Zu den Ausgezeichneten zählen das Wiesenbronner Weingut Roth, Sieger „Best of Gold 2012“, Weingut Brennfleck aus Sulzfeld, Divino Nordheim, Geiger & Söhne aus Thüngersheim, Rainer Sauer aus Escherndorf, das Juliusspital Würzburg, Horst Sauer aus Escherndorf, Tobias Weickert aus Sommerach, Rudolf May aus Retzstadt und der Staatliche Hofkeller Würzburg.
Die Preise selbst sind zwar nicht aus Gold, unterscheiden sich aber positiv von den üblichen spiralförmigen oder sonst wie verrenkten Pokalen: Es sind schöne original Ammoniten aus der Weinberg-Erde Frankens.

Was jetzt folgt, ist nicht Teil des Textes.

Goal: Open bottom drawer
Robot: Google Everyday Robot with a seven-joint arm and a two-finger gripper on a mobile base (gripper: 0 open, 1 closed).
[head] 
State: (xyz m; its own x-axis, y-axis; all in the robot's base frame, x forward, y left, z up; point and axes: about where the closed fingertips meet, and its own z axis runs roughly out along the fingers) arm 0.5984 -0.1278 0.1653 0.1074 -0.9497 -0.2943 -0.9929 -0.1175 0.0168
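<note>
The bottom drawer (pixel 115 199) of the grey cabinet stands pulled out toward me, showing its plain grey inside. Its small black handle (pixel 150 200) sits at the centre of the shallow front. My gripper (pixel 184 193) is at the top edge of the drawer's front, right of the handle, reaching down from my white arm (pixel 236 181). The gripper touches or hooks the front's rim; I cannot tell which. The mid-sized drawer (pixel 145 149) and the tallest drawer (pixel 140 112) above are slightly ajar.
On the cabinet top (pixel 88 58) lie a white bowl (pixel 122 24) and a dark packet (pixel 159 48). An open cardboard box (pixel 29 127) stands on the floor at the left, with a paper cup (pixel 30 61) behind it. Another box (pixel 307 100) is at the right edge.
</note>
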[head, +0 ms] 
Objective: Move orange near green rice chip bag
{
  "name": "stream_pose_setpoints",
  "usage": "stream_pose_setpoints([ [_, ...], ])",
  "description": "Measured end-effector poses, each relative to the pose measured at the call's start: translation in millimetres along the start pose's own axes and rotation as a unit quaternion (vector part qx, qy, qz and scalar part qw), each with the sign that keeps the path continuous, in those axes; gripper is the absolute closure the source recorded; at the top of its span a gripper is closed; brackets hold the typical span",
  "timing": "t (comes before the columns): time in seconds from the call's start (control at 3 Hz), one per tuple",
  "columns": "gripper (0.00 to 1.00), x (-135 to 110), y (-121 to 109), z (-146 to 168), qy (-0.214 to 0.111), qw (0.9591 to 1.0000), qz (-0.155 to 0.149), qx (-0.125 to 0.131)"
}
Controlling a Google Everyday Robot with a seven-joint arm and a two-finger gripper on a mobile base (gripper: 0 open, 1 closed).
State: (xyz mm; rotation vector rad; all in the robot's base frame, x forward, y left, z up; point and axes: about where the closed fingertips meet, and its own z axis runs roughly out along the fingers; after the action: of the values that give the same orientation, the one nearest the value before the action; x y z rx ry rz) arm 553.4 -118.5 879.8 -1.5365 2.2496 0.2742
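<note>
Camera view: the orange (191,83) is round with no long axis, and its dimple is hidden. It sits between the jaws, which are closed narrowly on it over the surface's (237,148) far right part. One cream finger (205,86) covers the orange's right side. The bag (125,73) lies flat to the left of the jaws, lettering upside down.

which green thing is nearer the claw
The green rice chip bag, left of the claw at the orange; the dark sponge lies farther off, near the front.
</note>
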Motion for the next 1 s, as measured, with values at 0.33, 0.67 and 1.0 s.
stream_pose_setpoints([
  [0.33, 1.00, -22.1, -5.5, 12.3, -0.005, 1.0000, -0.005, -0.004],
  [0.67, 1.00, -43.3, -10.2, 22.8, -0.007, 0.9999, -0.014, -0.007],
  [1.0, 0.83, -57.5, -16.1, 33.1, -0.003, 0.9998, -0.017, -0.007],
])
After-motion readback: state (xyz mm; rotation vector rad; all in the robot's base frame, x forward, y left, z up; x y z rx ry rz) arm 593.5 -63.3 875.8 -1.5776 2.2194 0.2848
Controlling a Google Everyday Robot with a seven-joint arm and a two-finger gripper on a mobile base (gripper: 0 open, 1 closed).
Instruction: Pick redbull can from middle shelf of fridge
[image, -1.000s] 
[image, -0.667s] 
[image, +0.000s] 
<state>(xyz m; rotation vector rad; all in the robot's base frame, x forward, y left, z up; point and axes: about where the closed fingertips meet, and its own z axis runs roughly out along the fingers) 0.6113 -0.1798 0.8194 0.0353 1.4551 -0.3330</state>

Unter den Gratulanten waren auch die fränkischen Weinprinzessinnen (die amtierende Weinkönigin weilte in Shanghai) Mona Fröhling, Kerstin Heitzenröther, Johanna Lang, Petra Pfennig, Christina Schörnig, Christina Schuhmann und Verena Wolter. In krassem Gegensatz zu den charmanten jungen Damen standen die rustikalen Veteranen der angeheuerten Rockgruppe „Uriah Heep“ , ausgewiesene Freunde des Frankenweins.